Harris is one of seven presidential candidates making campaign stops in Michigan over the last week. Her schedule also includes a Dearborn school tour and a town hall with educators on Monday where she will tout her policy to give teachers a $13,500 raise.
U.S. Sen. Cory Booker (D-N.J.), U.S. Sen. Amy Klobuchar (D-Minn.), former U.S. Rep. John Delaney (D-Md.), Miramar, Fla., Mayor Wayne Messam and businessman Andrew Yang all spoke at the National Organization of Black County Officials’ Economic Development (NOBCO) conference in Detroit. Yang also held a rally in Detroit, while U.S. Rep. Tim Ryan (D-Ohio) spoke to the Kent County Democratic Party at a fundraiser in Grand Rapids.

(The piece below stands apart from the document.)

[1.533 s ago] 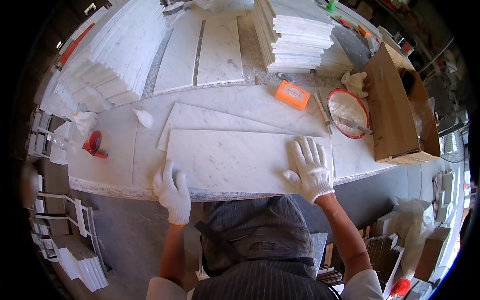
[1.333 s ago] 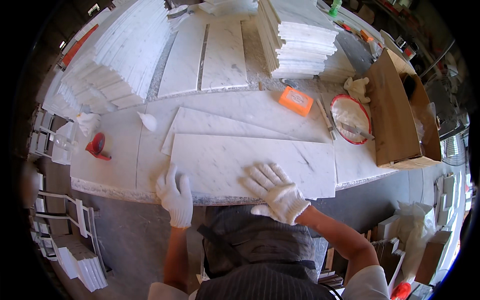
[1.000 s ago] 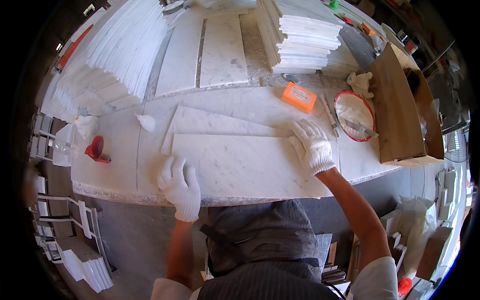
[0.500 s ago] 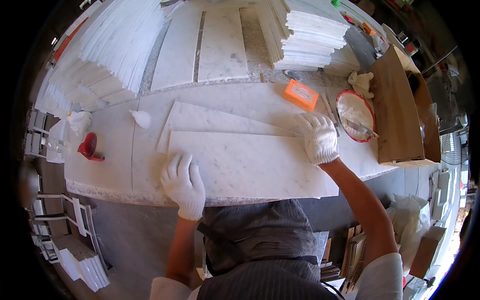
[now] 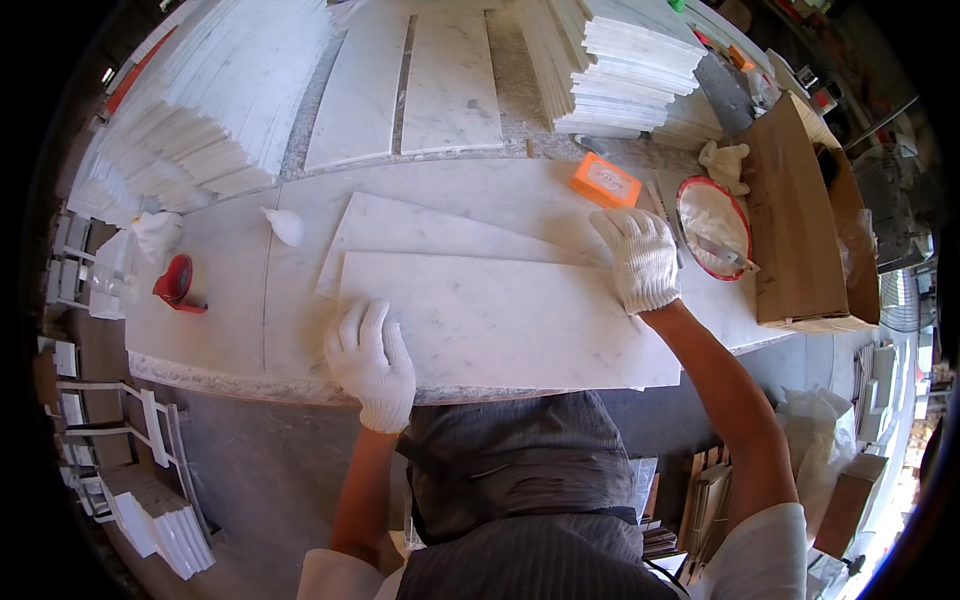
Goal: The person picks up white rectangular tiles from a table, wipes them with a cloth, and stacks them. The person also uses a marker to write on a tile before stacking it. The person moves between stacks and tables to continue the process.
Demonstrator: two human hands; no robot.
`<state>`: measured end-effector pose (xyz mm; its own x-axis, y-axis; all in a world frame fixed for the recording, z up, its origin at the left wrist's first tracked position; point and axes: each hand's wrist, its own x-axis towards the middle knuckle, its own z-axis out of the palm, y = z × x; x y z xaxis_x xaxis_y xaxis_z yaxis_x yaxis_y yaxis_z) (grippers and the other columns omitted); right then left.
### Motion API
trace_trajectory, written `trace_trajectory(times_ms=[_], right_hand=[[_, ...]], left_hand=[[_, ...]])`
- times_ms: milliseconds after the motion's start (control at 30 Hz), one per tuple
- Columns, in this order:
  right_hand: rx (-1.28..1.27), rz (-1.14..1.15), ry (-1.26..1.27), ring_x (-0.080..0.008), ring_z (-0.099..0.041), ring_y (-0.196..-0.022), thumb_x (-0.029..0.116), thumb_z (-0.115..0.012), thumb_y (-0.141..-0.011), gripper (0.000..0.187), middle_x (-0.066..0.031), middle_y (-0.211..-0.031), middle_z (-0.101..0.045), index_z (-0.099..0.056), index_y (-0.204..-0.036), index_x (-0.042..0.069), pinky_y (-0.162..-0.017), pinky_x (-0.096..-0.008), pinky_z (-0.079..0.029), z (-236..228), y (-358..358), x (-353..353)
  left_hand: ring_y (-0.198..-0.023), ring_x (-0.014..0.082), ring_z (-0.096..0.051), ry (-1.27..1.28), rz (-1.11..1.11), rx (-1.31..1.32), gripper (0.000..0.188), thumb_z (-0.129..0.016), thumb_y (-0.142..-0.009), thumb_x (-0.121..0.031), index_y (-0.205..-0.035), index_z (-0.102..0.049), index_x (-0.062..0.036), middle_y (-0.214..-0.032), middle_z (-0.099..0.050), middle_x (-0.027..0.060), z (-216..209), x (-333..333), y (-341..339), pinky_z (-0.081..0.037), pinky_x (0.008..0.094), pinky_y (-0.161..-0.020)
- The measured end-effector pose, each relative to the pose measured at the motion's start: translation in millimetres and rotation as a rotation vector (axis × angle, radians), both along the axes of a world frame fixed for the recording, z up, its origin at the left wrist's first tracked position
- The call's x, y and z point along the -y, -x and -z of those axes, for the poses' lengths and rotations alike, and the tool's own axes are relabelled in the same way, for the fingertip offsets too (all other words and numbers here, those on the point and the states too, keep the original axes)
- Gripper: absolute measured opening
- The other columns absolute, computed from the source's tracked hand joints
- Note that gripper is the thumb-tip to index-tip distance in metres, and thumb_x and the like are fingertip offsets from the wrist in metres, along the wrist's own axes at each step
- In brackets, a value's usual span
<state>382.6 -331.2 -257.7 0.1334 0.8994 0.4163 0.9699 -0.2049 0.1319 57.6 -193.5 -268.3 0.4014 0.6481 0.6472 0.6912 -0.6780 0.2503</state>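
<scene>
A long white marble tile (image 5: 510,320) with grey veining lies across the front of the workbench, its near right part reaching past the bench edge. My left hand (image 5: 373,362), in a white knit glove, grips the tile's left end with bent fingers. At the far right corner, my gloved right hand (image 5: 640,262) is closed over the tile's edge; its fingertips are partly hidden. A second marble tile (image 5: 420,228) lies at a slant beneath and behind the first. Close beyond my right hand is an orange box (image 5: 605,181).
Tall stacks of marble tiles (image 5: 215,90) (image 5: 640,70) stand at the back left and right. At right are a red-rimmed dish of white paste (image 5: 712,225), a putty knife (image 5: 728,254) and a cardboard box (image 5: 795,230). A white bulb (image 5: 286,227) and red tool (image 5: 176,283) lie left.
The whole view shifts slightly. Both hands stay at the same ends of the front tile, and the tiles keep their places relative to each other.
</scene>
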Motion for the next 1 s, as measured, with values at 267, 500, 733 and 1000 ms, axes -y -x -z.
trace_trajectory(times_ms=[267,500,733,1000], right_hand=[[-0.145,-0.062,-0.018,-0.0285,-0.057,-0.110,0.011,-0.057,-0.078,0.038,-0.0065,-0.113,-0.060,-0.063,-0.116,0.013,-0.094,-0.0446,-0.044,4,20,20],[-0.027,-0.014,-0.051,-0.0308,-0.058,-0.103,0.009,-0.064,-0.074,0.041,-0.0078,-0.108,-0.061,-0.064,-0.115,0.012,-0.088,-0.0450,-0.046,0,6,2],[-0.167,-0.129,-0.042,-0.0297,-0.059,-0.104,0.006,-0.059,-0.074,0.039,-0.0067,-0.111,-0.062,-0.064,-0.113,0.013,-0.088,-0.0449,-0.048,4,28,27],[-0.127,0.017,-0.124,-0.0290,-0.059,-0.105,0.010,-0.059,-0.077,0.033,-0.0052,-0.110,-0.062,-0.064,-0.110,0.013,-0.090,-0.0440,-0.046,20,-3,12]], left_hand=[[-0.102,0.0299,-0.057,-0.006,-0.007,0.044,0.021,-0.064,-0.086,-0.010,-0.106,-0.067,-0.0085,-0.110,-0.063,0.0074,4,0,1,-0.044,0.0419,-0.090],[-0.100,0.0304,-0.057,-0.043,0.014,0.060,0.021,-0.064,-0.085,-0.009,-0.106,-0.066,-0.0098,-0.107,-0.063,0.0067,8,-2,5,-0.044,0.0430,-0.088],[-0.098,0.0309,-0.058,-0.017,0.018,0.052,0.021,-0.063,-0.084,-0.008,-0.105,-0.066,-0.0092,-0.105,-0.064,0.0077,4,-2,9,-0.044,0.0426,-0.087],[-0.097,0.0307,-0.058,-0.065,0.044,0.090,0.022,-0.064,-0.084,-0.009,-0.106,-0.065,-0.0081,-0.104,-0.064,0.0090,4,-4,6,-0.044,0.0430,-0.086]])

Three other Democratic presidential candidates – former U.S. Rep. Beto O’Rourke (D-Texas), U.S. Sen. Kirsten Gillibrand (D-N.Y.) and U.S. Sen. Bernie Sanders (I-Vt.) – have previously visited Michigan. Klobuchar and motivational speaker Marianne Williamson have scheduled visits later this month.
President Donald Trump and Vice President Mike Pence have also hit the campaign trail in Michigan this year, and former Democratic presidential candidate Richard Ojeda spoke at a protest outside Trump’s rally in Grand Rapids.